# Exercise data
....

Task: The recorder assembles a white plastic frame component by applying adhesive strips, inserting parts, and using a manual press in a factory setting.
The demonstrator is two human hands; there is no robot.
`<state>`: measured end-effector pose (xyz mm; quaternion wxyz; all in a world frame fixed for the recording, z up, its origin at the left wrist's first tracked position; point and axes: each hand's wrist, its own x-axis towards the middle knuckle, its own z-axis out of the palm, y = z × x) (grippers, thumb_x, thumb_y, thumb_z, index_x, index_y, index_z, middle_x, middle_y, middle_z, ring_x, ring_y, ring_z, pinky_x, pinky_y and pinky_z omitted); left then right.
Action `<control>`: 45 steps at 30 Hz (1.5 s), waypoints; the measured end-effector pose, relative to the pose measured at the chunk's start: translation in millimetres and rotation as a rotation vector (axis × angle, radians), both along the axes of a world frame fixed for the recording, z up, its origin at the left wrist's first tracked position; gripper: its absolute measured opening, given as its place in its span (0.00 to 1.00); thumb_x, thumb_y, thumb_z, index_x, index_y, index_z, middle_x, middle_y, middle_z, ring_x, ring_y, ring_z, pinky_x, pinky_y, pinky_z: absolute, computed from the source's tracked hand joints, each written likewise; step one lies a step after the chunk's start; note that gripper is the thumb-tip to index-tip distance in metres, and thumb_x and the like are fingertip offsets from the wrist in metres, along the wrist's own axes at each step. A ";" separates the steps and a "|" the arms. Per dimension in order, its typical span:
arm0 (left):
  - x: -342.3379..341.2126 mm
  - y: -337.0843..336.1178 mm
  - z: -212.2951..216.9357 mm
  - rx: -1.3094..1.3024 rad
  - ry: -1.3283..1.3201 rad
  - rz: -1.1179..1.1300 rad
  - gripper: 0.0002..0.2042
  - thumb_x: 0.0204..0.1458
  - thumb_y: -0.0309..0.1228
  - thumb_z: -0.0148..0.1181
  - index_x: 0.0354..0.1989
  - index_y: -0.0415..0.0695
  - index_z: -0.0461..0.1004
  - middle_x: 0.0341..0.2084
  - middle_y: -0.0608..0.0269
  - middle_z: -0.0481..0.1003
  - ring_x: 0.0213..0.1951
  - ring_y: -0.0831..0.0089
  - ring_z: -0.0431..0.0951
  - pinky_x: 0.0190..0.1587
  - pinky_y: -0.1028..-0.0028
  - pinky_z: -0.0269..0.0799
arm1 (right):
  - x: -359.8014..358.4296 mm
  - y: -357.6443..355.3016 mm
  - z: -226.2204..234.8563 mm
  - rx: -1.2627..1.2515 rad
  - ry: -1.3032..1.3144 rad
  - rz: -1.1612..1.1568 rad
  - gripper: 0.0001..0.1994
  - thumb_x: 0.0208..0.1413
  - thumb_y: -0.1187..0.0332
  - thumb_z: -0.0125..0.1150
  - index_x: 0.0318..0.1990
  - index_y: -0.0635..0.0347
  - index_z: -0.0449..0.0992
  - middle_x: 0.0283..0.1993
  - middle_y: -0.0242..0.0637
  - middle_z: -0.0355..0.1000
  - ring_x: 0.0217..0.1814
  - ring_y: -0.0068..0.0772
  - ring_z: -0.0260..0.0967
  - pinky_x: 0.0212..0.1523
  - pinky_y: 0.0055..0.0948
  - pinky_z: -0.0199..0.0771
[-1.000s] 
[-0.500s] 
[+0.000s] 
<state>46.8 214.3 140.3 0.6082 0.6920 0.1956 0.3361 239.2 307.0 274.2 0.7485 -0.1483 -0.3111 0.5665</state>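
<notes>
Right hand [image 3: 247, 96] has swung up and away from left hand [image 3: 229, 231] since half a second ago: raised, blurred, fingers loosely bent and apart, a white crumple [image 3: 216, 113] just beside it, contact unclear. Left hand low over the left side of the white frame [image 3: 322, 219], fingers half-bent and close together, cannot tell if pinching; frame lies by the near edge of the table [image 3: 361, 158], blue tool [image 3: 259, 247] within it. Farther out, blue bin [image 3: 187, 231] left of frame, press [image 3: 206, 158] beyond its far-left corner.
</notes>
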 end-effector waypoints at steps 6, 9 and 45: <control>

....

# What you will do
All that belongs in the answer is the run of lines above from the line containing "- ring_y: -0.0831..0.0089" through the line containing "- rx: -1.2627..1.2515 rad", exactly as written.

# Solution below
  - ring_y: -0.0831..0.0089
  - ring_z: -0.0431..0.0951
  - pinky_x: 0.0190..0.1587
  - pinky_y: -0.1028..-0.0028
  - pinky_z: -0.0269..0.0799
arm1 (right):
  - x: -359.8014..358.4296 mm
  - y: -357.6443..355.3016 mm
  - z: -226.2204..234.8563 mm
  - rx: -1.2627..1.2515 rad

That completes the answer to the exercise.